Get a sneak peek at our May cover story: Rob Ford and the weirdest mayoralty in Toronto history

Get a sneak peek at our May cover story: Rob Ford and the weirdest mayoralty in Toronto history

Below is an excerpt from our May cover story, “The Incredible Shrinking Mayor” by Marci McDonald. The full text is now available online. Click here for more »

On Newstalk 1010, the sly strains of the Hollies hit “He Ain’t Heavy, He’s My Brother” offered the first clue. Then morning host Jerry Agar burst on the air with a surprise announcement: Rob Ford and his councillor sibling Doug were taking over the station’s Sunday afternoon talk-fest, The City. For the once-staid CFRB, landing the boisterous brother act that Margaret Atwood had puckishly dubbed the “twin Ford mayors” was clearly a coup, but that didn’t answer the more obvious question: why on earth would the Fords want to spend two more hours a week in front of an open microphone when they were hardly suffering from a lack of media exposure?

Rob Ford, after all, ranks as one of the most compelling and exhaustively chronicled figures in Canadian politics, adored and despised with equal gusto. His every pronouncement seems to turn into front-page fodder, his every grimace and belly scratch catalogued by rapt photographers. And who could forget the YouTube footage of comedian Mary Walsh arriving in his driveway, decked out with a velvet breastplate and a plastic sword?

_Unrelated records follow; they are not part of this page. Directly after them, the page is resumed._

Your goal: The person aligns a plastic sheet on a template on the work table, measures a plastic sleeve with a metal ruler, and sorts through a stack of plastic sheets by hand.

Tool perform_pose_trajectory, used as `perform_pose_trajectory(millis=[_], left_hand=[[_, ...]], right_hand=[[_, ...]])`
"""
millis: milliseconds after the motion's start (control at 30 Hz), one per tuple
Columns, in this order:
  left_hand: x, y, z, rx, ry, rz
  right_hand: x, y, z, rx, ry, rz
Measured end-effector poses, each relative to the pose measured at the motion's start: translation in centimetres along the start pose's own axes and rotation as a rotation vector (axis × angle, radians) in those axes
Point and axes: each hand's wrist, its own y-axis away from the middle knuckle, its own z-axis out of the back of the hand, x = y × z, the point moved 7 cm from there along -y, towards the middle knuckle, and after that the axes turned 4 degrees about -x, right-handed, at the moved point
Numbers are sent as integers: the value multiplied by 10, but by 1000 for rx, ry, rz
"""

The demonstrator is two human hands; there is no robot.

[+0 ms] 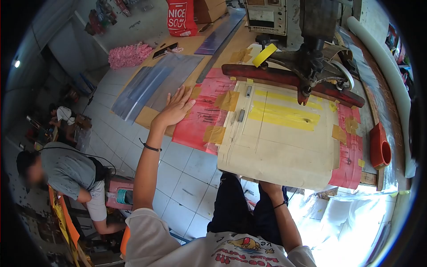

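My left hand (178, 107) lies flat with fingers spread, where the stacked clear plastic sheets (155, 82) meet a red sheet (200, 111). Below the front edge of a cream board (280, 155), my right hand (270, 188) is partly visible; the board hides its fingers. Pencil lines, yellow tape strips (284, 116) and two small metal pieces (241, 115) mark the board's top. Brown tape patches (215, 134) join it to the red sheet. Over the board's far side hangs the long reddish bar (267, 76) of a press machine (318, 40).
A yellow ring (264, 55) hangs by the bar. At the right edge sits a red holder (380, 147). Farther back are a phone (165, 50), a pink bundle (130, 55) and a red bag (181, 20). Another person (75, 169) bends over work at left.
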Motion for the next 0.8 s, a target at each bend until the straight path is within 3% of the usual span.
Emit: perform_pose_trajectory(millis=[133, 233, 333, 800], left_hand=[[7, -8, 3, 26, 106, -13], [0, -13, 9, 65, 80, 32], [-28, -22, 19, -84, 33, -27], [-27, -17, -2, -125, -54, 20]], right_hand=[[14, -11, 15, -123, 68, 53], [9, -10, 6, -43, -18, -19], [4, -4, -1, -8, 32, -25], [1, -5, -3, 26, 3, -57]])
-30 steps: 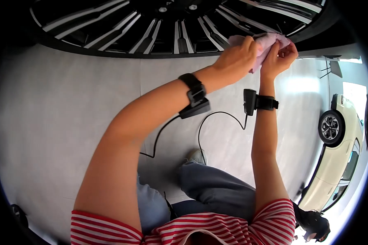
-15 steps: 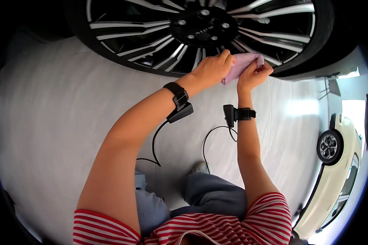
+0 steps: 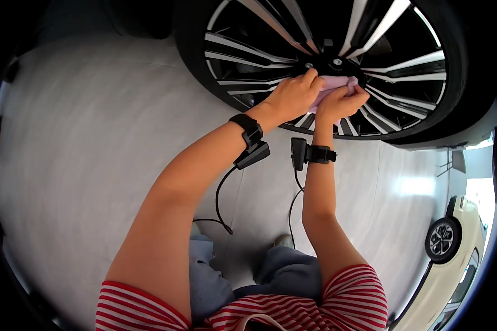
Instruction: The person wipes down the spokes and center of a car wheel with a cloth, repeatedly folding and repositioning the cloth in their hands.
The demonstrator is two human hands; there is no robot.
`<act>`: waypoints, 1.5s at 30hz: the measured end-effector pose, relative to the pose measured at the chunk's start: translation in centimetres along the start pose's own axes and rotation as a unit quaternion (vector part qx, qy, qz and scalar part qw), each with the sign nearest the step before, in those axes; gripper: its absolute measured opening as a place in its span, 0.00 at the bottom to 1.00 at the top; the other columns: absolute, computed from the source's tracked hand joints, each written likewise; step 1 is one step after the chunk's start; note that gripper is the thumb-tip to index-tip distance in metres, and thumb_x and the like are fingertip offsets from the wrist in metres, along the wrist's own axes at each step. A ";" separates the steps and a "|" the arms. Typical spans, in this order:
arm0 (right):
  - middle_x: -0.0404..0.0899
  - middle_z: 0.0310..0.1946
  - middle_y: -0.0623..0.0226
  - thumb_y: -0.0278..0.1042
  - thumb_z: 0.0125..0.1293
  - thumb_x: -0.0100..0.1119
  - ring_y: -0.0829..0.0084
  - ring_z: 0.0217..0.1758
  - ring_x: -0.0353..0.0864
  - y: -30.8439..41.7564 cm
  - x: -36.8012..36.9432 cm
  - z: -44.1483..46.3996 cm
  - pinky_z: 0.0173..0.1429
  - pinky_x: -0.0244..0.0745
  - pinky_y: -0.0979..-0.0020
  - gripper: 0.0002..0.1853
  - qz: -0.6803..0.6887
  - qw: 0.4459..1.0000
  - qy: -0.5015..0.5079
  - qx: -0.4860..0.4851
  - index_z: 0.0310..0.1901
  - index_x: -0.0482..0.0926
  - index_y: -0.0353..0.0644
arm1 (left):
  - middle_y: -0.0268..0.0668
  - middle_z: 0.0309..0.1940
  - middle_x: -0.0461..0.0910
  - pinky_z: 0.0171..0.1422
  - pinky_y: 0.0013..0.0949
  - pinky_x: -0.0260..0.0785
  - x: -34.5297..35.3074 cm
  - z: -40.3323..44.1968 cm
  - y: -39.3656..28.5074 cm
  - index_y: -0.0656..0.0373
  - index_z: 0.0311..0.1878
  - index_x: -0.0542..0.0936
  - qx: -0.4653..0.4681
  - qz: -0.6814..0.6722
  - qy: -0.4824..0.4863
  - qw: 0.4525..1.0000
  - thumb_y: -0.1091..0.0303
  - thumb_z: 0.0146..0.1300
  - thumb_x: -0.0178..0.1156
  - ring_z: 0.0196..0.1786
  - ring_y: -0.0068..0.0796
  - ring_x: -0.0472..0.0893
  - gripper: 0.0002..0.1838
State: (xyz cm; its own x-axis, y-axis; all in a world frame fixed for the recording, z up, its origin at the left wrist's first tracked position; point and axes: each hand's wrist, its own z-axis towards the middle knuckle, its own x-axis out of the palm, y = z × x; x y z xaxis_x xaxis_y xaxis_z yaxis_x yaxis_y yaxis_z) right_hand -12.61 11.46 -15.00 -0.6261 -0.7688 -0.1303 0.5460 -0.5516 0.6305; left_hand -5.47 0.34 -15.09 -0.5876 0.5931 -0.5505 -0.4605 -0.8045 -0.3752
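A light purple cloth (image 3: 333, 84) is stretched between my two hands, in front of the lower middle of a car wheel (image 3: 408, 74). My left hand (image 3: 297, 94) is closed on the cloth's left side, fingers bent. On the right side my right hand (image 3: 341, 103) pinches the cloth's edge between thumb and fingers. The wheel has black and silver spokes, and its hub is partly covered by the cloth and hands. Whether the cloth touches the wheel I cannot tell. Each wrist wears a black strap with a small box and a cable.
The grey floor (image 3: 121, 138) spreads below the wheel and around my legs (image 3: 290, 270). Black cables (image 3: 217, 201) hang from the wrist boxes towards my legs. A cream car (image 3: 458, 265) stands to the right, and a chair (image 3: 454, 161) is farther back.
The view has shifted, so the wheel sits lower and farther right in it. My hands and the cloth now appear in front of the hub's lower part instead of the lower rim.
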 end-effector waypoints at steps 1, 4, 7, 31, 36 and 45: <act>0.74 0.37 0.56 0.21 0.64 0.48 0.61 0.38 0.75 0.5 0.5 0.0 0.44 0.73 0.66 0.03 0.012 1.000 -0.019 0.019 0.39 0.69 0.33 | 0.39 0.40 0.70 0.33 0.36 0.79 -0.4 -0.1 0.0 0.57 0.50 0.72 0.012 -0.009 -0.017 1.000 0.73 0.56 0.63 0.33 0.39 0.82 0.18; 0.72 0.38 0.52 0.23 0.65 0.45 0.62 0.39 0.75 2.0 1.4 -0.4 0.45 0.73 0.66 0.05 0.094 0.992 -0.038 0.077 0.41 0.65 0.32 | 0.36 0.40 0.70 0.33 0.35 0.79 -1.5 -0.2 -0.1 0.53 0.52 0.77 0.034 0.017 -0.051 0.998 0.71 0.57 0.63 0.34 0.35 0.81 0.17; 0.72 0.38 0.53 0.24 0.65 0.45 0.63 0.39 0.74 2.9 1.8 -0.9 0.46 0.73 0.66 0.06 0.096 0.991 -0.032 0.085 0.42 0.64 0.32 | 0.36 0.40 0.71 0.34 0.32 0.78 -3.0 0.0 0.7 0.49 0.51 0.80 0.072 0.020 -0.104 0.992 0.71 0.56 0.63 0.36 0.32 0.81 0.18; 0.76 0.29 0.67 0.30 0.55 0.64 0.63 0.27 0.79 14.0 5.2 -9.2 0.30 0.74 0.67 0.07 0.237 0.950 0.204 -0.010 0.36 0.81 0.43 | 0.39 0.40 0.73 0.42 0.30 0.69 -14.7 -8.1 12.6 0.46 0.52 0.85 0.020 0.236 -0.163 0.958 0.85 0.52 0.58 0.45 0.38 0.72 0.26; 0.77 0.27 0.64 0.33 0.57 0.65 0.61 0.27 0.78 12.8 3.8 -7.3 0.32 0.74 0.66 0.07 0.262 0.937 0.208 0.099 0.34 0.82 0.39 | 0.37 0.36 0.71 0.38 0.28 0.66 -15.9 -7.0 11.8 0.48 0.49 0.87 0.039 0.268 -0.145 0.952 0.85 0.50 0.57 0.38 0.35 0.71 0.25; 0.78 0.23 0.63 0.33 0.57 0.67 0.64 0.22 0.77 9.3 0.1 -2.7 0.30 0.73 0.68 0.08 0.207 0.954 0.192 0.099 0.32 0.82 0.36 | 0.35 0.44 0.75 0.48 0.35 0.63 -13.0 -2.2 7.2 0.32 0.47 0.86 0.027 0.371 -0.167 0.913 0.81 0.56 0.56 0.44 0.35 0.74 0.26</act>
State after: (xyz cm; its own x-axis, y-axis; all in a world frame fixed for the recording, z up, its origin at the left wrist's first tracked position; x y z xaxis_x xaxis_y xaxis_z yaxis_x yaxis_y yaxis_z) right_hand -6.05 5.36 -11.25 -0.1089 -0.9903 -0.0859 0.5624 -0.1326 0.8162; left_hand 0.34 -13.23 -12.31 -0.9172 -0.1304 -0.3764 0.1201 -0.9915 0.0508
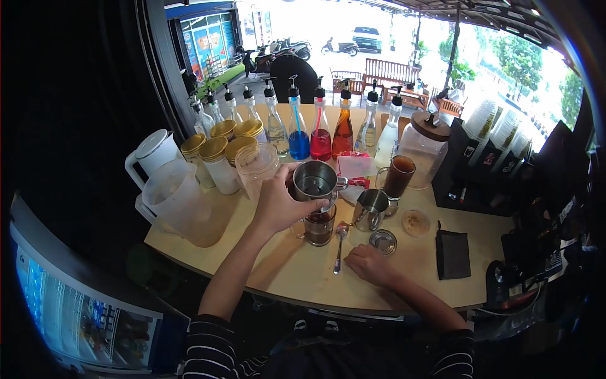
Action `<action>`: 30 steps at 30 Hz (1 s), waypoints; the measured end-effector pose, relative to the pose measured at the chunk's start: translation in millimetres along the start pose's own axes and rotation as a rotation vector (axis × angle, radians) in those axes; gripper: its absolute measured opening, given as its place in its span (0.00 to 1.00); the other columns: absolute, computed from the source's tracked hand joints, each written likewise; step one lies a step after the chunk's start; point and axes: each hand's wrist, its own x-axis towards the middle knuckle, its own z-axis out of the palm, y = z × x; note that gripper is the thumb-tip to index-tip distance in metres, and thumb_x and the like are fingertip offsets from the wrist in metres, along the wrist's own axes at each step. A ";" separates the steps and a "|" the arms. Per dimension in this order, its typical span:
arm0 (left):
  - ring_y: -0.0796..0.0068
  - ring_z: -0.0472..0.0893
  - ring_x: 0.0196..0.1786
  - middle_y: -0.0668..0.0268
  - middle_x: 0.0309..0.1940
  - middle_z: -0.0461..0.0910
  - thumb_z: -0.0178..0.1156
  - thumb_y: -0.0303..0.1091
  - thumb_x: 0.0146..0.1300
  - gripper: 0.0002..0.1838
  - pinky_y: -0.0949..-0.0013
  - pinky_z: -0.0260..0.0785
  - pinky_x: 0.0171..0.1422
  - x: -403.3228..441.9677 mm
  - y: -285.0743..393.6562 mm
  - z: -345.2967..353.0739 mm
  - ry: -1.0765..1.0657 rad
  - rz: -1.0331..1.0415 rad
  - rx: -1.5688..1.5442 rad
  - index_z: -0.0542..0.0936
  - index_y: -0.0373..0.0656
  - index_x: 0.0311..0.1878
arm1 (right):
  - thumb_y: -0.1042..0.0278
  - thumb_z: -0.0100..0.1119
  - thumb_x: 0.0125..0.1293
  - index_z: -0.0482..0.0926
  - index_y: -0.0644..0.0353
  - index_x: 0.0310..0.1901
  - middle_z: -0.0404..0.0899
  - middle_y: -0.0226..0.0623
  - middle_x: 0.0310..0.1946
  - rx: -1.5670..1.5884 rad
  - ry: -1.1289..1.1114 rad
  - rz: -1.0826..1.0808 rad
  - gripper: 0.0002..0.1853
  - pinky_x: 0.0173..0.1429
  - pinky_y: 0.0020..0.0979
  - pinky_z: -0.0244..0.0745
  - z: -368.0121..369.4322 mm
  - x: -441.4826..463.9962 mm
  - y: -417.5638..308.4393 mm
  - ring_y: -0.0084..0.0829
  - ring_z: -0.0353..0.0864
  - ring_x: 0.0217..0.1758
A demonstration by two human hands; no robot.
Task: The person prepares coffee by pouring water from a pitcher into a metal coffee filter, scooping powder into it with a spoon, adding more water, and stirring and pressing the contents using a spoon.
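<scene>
My left hand grips a stainless-steel cup with a side handle, tilted so that its inside faces me. Directly below it stands a glass mug with dark liquid in it. Whether the cup touches the mug's rim I cannot tell. My right hand rests on the table with its fingers curled in, and nothing shows in them. Just left of it lies a metal spoon; right behind it is a round metal lid. A steel pitcher stands farther back.
Syrup bottles with pumps line the back. Gold-lidded jars and a plastic jug stand left. A mug of brown drink, a wooden-lidded jar, a round plastic lid and a dark cloth are on the right.
</scene>
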 end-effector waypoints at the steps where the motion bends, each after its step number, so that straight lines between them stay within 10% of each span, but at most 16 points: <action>1: 0.68 0.81 0.52 0.55 0.48 0.81 0.80 0.38 0.40 0.40 0.66 0.74 0.59 -1.1 0.7 0.6 0.002 0.000 0.012 0.71 0.33 0.55 | 0.77 0.62 0.53 0.79 0.63 0.32 0.77 0.39 0.28 -0.002 0.001 -0.001 0.04 0.37 0.39 0.73 -1.2 0.6 0.6 0.40 0.78 0.33; 11: 0.67 0.83 0.49 0.56 0.45 0.82 0.80 0.38 0.38 0.40 0.65 0.76 0.55 -9.8 -1.5 9.1 0.069 0.100 0.090 0.72 0.35 0.55 | 0.74 0.56 0.63 0.75 0.64 0.49 0.78 0.47 0.43 -0.257 0.617 0.405 0.12 0.55 0.40 0.70 -56.3 20.4 47.6 0.45 0.78 0.48; 20: 0.69 0.78 0.56 0.58 0.51 0.78 0.80 0.33 0.40 0.41 0.65 0.70 0.63 -13.8 -18.6 20.6 0.123 0.224 -0.084 0.68 0.37 0.57 | 0.65 0.50 0.74 0.72 0.64 0.41 0.75 0.31 0.30 0.490 0.512 0.706 0.10 0.43 0.25 0.71 -35.0 -1.3 84.2 0.19 0.74 0.36; 30: 0.68 0.77 0.59 0.55 0.56 0.74 0.80 0.32 0.41 0.42 0.66 0.69 0.65 -14.5 -28.5 23.6 0.066 0.087 -0.261 0.66 0.38 0.59 | 0.63 0.50 0.74 0.71 0.59 0.40 0.72 0.25 0.29 0.715 0.550 0.711 0.08 0.42 0.19 0.67 -52.6 16.2 80.8 0.14 0.70 0.35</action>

But by the time Agar announced the show’s February 26 debut, the mayor was none too keen on his press clips, which aptly mirrored his increasingly bleak political fate. Ever since the new year, a small band of independent councillors had been leading an open revolt, dealing him a series of humiliating defeats, first on his budget, then on his cherished subway-building agenda. No matter how he tried to spin it, one conclusion was unavoidable: the mayor was increasingly isolated on his own council.

In Conservative backrooms across the city, there was undisguised consternation. Ford’s predecessors, David Miller and Mel Lastman, would never have allowed themselves to lose such key power struggles, especially so early in their first terms. Ford was becoming an embarrassment—one who could do lasting damage to the party as a whole. “There are only so many votes you can lose,” says a prominent Tory advisor who asked for anonymity, “and then you end up becoming sort of neutered.”

Doug Ford was not going to let that happen. “We’re street fighters,” he had bristled after one council dust-up, and he had decided to take the battle over subways—and the future of his brother’s mayoralty—to the streets. Shortly after the budget vote, he went to Newstalk 1010 with his plans for the Rob and Doug show. Borrow-ing a page from an American playbook—that of another populist icon named Ronald Reagan—he saw the radio show as a platform to bypass both council and the media, making their case directly to the people. As his brother’s long-time campaign manager, he was also positioning the show as the launching pad for the mayor’s re-election bid three years down the road. No other candidates had yet appeared in their sights, but Rob Ford was firing the first salvos in what amounted to a permanent campaign. He was taking on all comers, including the entire ornery city council and Premier Dalton McGuinty, who, he warned, risked “political suicide” by daring to thwart his subway plans.

As the Fords clamped on their headphones in the Newstalk studios, they were in a combative mood that matched the station’s promos: “Up next,” an announcer trumpeted, “the polarizing Ford brothers!” True to form, Doug was the first to speak. “Here’s the big guy,” he said, turning the mike over to his kid brother. “Fasten your seat belt, because we’re going for a ride.” For the next 15 minutes, however, that ride was disconcertingly pedestrian, even sophomoric, meandering through the brothers’ biographies as if they’d found themselves caught in job interviews. Then they finally got to the point, urging listeners to mount a grassroots campaign that would force their foes to relent. “Call your local councillor, call your MPP,” the mayor exhorted. “Get straight in their face and tell them you don’t want streetcars. You want subways.”

The show was meant to recapture Rob Ford’s heyday on The John Oakley Show, which had transformed him from an oddball Etobicoke councillor into a frustrated everyman with a canny knack for revving up listeners’ outrage, but this return to the electronic bully pulpit felt different. There was an air of improvised desperation about it, part revenge, part whistling in the dark. Indeed the show seemed like a startling act of bravado for a man who had been regarded only months earlier as the Teflon mayor—a leader with such stratospheric approval ratings that prime ministers had come courting and few councillors had dared challenge his legislative course.

Tuning in, I couldn’t help wondering what had happened. How had Ford let such a massive electoral mandate slip away so swiftly, reducing him to this: an outsider on his own council, trying to drum up support over the Sunday afternoon airwaves?